▸ **Instructions for the task**
Here is the task for the records below: repeat exactly the lines from the one with "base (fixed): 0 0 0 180" to the one with "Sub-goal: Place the", both included, and nothing else.
---- Records supplied
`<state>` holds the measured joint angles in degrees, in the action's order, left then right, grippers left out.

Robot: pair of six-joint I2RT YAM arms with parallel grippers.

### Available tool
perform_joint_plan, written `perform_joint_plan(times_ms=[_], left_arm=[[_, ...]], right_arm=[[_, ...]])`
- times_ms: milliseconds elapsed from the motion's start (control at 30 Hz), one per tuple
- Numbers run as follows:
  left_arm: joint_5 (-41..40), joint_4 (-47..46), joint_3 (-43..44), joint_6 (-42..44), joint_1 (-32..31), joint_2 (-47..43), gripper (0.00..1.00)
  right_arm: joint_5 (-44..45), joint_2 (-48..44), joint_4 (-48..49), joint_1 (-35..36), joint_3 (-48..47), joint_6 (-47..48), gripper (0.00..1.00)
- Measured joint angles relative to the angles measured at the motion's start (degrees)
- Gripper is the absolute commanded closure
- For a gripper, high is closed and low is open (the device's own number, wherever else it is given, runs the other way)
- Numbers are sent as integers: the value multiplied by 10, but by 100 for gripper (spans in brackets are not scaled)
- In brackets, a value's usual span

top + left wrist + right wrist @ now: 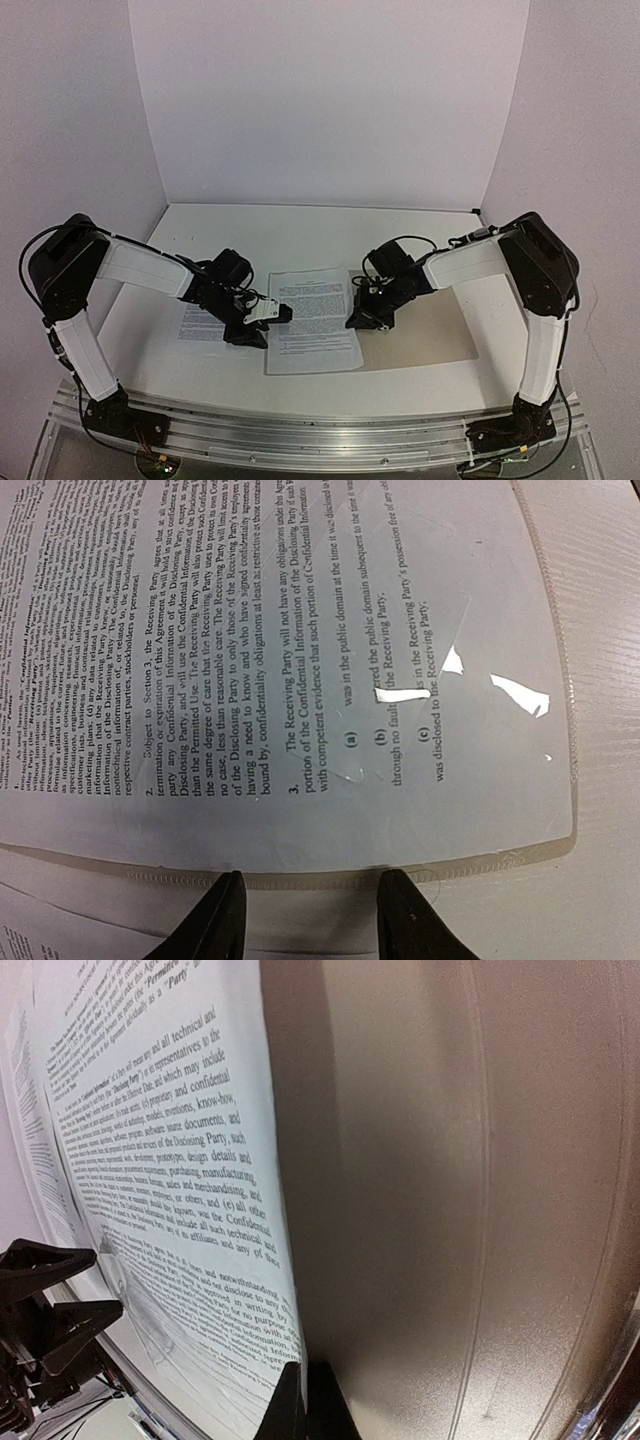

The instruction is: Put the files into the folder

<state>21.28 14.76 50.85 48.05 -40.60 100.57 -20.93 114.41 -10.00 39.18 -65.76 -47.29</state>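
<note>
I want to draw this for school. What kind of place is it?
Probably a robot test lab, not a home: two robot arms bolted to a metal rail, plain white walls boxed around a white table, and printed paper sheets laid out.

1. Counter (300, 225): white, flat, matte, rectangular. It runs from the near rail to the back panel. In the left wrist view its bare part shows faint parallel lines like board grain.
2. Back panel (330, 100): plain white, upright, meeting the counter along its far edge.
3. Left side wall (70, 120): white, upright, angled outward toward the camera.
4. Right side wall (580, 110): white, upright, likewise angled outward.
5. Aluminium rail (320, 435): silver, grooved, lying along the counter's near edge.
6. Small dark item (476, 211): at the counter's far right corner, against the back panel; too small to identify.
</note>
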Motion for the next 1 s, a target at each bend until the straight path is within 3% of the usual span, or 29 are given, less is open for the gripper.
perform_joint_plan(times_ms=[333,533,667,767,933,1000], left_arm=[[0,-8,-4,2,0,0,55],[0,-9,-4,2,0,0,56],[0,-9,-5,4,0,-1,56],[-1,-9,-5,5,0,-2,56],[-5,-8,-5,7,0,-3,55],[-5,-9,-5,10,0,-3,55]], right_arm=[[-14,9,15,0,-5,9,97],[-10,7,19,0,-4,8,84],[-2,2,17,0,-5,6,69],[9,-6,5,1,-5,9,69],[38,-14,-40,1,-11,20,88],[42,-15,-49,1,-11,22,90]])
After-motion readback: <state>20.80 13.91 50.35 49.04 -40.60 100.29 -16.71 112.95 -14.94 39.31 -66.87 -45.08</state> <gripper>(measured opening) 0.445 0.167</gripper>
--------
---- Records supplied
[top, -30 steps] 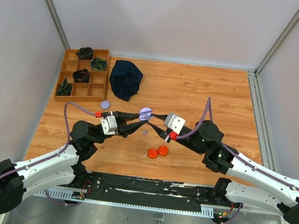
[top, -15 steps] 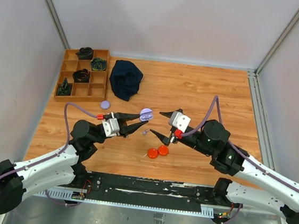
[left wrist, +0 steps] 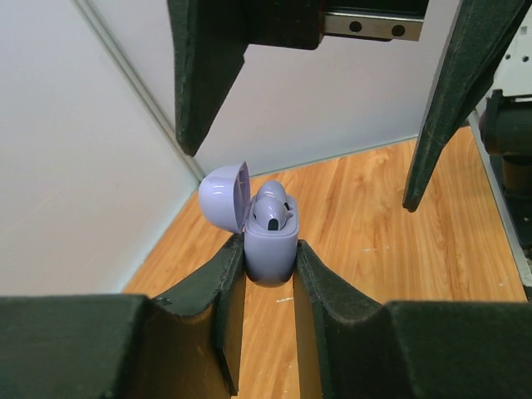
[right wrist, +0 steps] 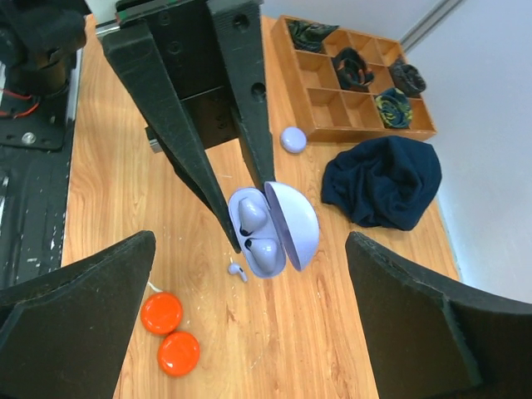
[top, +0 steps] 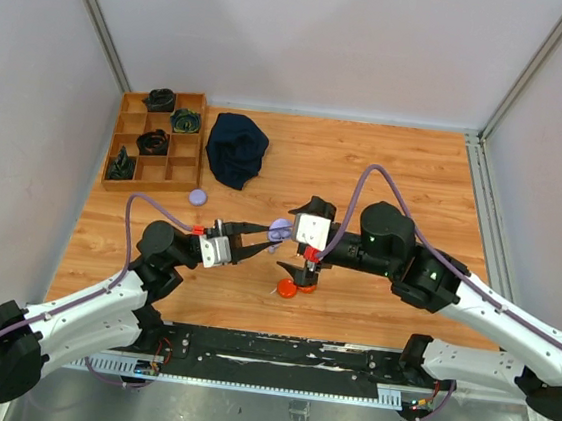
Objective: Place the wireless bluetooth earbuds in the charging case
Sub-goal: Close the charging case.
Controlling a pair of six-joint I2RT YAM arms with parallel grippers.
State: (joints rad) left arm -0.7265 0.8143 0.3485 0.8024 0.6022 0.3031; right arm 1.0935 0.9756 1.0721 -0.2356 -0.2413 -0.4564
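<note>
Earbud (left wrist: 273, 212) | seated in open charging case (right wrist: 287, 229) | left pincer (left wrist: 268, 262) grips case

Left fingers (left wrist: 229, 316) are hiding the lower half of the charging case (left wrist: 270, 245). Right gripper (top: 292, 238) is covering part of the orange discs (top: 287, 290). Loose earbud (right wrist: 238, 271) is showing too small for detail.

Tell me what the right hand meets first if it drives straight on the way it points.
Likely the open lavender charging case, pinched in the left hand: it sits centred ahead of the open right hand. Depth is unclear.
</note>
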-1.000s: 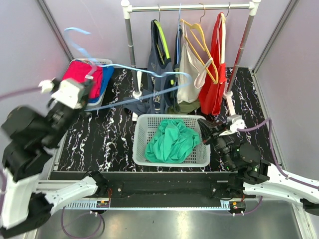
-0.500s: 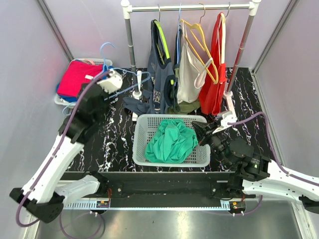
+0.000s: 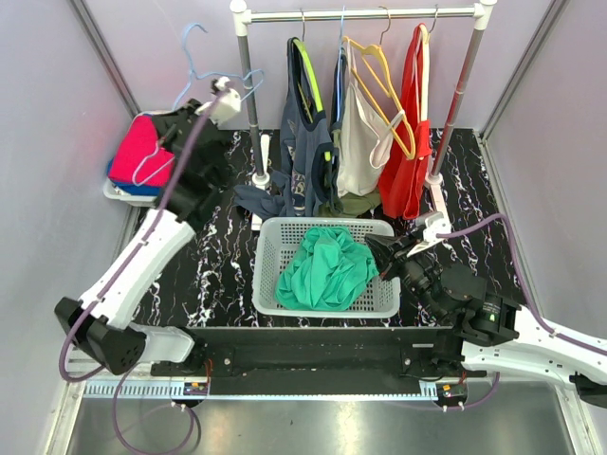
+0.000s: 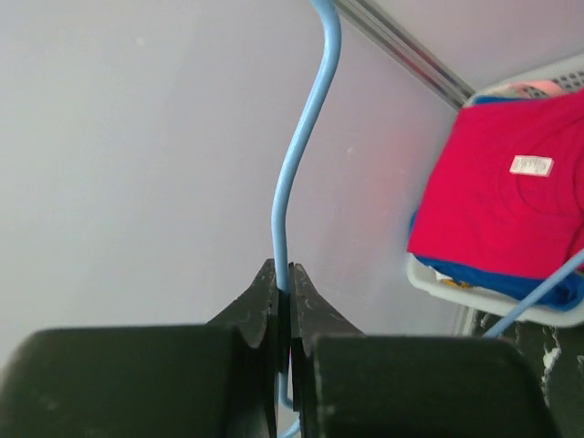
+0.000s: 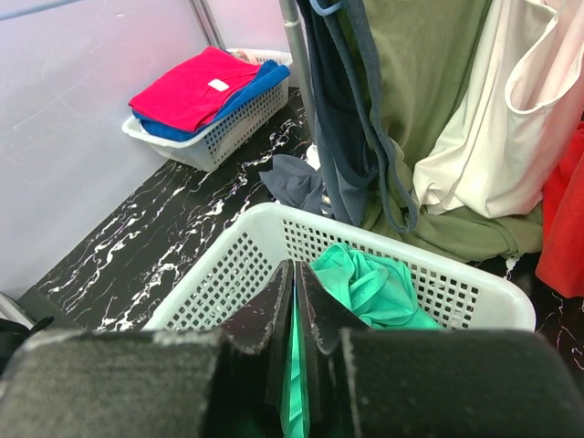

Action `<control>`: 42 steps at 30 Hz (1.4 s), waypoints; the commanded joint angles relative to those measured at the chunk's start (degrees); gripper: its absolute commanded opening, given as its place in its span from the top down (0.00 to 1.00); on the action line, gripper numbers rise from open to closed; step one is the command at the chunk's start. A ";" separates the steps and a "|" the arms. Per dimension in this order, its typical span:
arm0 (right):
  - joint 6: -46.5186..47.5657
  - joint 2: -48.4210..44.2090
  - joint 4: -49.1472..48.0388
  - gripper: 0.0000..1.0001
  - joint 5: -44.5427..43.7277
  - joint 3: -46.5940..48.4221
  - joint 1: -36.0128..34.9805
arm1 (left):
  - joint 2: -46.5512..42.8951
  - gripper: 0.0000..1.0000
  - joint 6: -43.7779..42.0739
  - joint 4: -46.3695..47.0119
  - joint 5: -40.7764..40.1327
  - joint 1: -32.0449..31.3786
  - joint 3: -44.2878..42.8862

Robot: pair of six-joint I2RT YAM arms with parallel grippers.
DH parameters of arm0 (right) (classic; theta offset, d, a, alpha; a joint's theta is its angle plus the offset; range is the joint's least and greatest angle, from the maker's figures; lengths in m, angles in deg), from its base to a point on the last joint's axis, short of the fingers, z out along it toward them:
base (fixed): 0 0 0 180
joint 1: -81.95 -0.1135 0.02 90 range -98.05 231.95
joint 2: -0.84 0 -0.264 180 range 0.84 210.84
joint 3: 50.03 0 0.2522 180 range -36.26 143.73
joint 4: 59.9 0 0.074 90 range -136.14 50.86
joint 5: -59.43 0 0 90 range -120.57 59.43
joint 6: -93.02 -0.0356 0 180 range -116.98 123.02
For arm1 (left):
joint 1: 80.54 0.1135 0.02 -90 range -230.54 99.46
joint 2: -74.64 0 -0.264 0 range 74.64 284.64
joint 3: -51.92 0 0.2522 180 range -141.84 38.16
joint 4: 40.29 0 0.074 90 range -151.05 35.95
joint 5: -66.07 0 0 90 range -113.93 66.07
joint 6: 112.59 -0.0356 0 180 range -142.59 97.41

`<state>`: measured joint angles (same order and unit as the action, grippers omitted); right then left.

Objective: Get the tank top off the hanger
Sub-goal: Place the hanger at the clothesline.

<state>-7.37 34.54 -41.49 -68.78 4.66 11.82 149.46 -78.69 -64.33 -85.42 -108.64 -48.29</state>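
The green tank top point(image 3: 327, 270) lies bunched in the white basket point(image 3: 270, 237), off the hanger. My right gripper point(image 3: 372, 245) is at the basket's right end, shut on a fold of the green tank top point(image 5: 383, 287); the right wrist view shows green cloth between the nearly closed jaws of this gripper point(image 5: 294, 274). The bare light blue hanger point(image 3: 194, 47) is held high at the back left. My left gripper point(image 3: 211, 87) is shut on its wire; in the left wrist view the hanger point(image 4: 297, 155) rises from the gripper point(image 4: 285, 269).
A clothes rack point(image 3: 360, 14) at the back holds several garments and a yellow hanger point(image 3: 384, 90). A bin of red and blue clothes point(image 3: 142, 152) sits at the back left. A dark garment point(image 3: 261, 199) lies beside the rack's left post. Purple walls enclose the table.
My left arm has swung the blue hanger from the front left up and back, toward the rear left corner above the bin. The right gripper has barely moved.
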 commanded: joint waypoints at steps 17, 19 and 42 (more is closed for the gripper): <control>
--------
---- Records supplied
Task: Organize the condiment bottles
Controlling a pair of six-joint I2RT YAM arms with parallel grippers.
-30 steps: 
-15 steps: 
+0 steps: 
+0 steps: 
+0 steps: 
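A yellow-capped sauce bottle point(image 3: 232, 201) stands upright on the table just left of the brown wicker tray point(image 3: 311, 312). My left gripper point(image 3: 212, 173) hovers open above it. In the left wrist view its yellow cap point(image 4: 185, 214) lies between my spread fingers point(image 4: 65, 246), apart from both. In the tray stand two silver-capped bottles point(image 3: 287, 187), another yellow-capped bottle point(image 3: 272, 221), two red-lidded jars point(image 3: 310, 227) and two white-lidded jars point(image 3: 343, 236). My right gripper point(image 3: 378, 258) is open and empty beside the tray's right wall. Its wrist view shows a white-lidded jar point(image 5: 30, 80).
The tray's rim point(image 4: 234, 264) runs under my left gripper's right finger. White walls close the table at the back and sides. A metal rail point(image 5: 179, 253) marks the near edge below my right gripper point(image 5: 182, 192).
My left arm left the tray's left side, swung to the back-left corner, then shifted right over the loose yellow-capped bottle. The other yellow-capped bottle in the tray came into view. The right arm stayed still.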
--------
▸ **Your solution**
base (fixed): 0 0 0 180
joint 1: -81.95 -0.1135 0.02 90 range -98.05 231.95
joint 2: -0.84 0 -0.264 180 range 0.84 210.84
joint 3: 50.03 0 0.2522 180 range -36.26 143.73
joint 4: 59.9 0 0.074 90 range -136.14 50.86
joint 5: -59.43 0 0 90 range -120.57 59.43
joint 6: -93.02 -0.0356 0 180 range -116.98 123.02
For arm1 (left):
joint 1: 80.54 0.1135 0.02 -90 range -230.54 99.46
joint 2: -74.64 0 -0.264 0 range 74.64 284.64
joint 3: -51.92 0 0.2522 180 range -141.84 38.16
joint 4: 40.29 0 0.074 90 range -151.05 35.95
joint 5: -66.07 0 0 90 range -113.93 66.07
joint 6: 112.59 -0.0356 0 180 range -142.59 97.41

`<state>`: measured joint angles (same order and unit as the action, grippers omitted); right then left.

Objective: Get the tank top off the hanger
Sub-goal: Place the hanger at the clothesline.

There is nothing more to this exercise.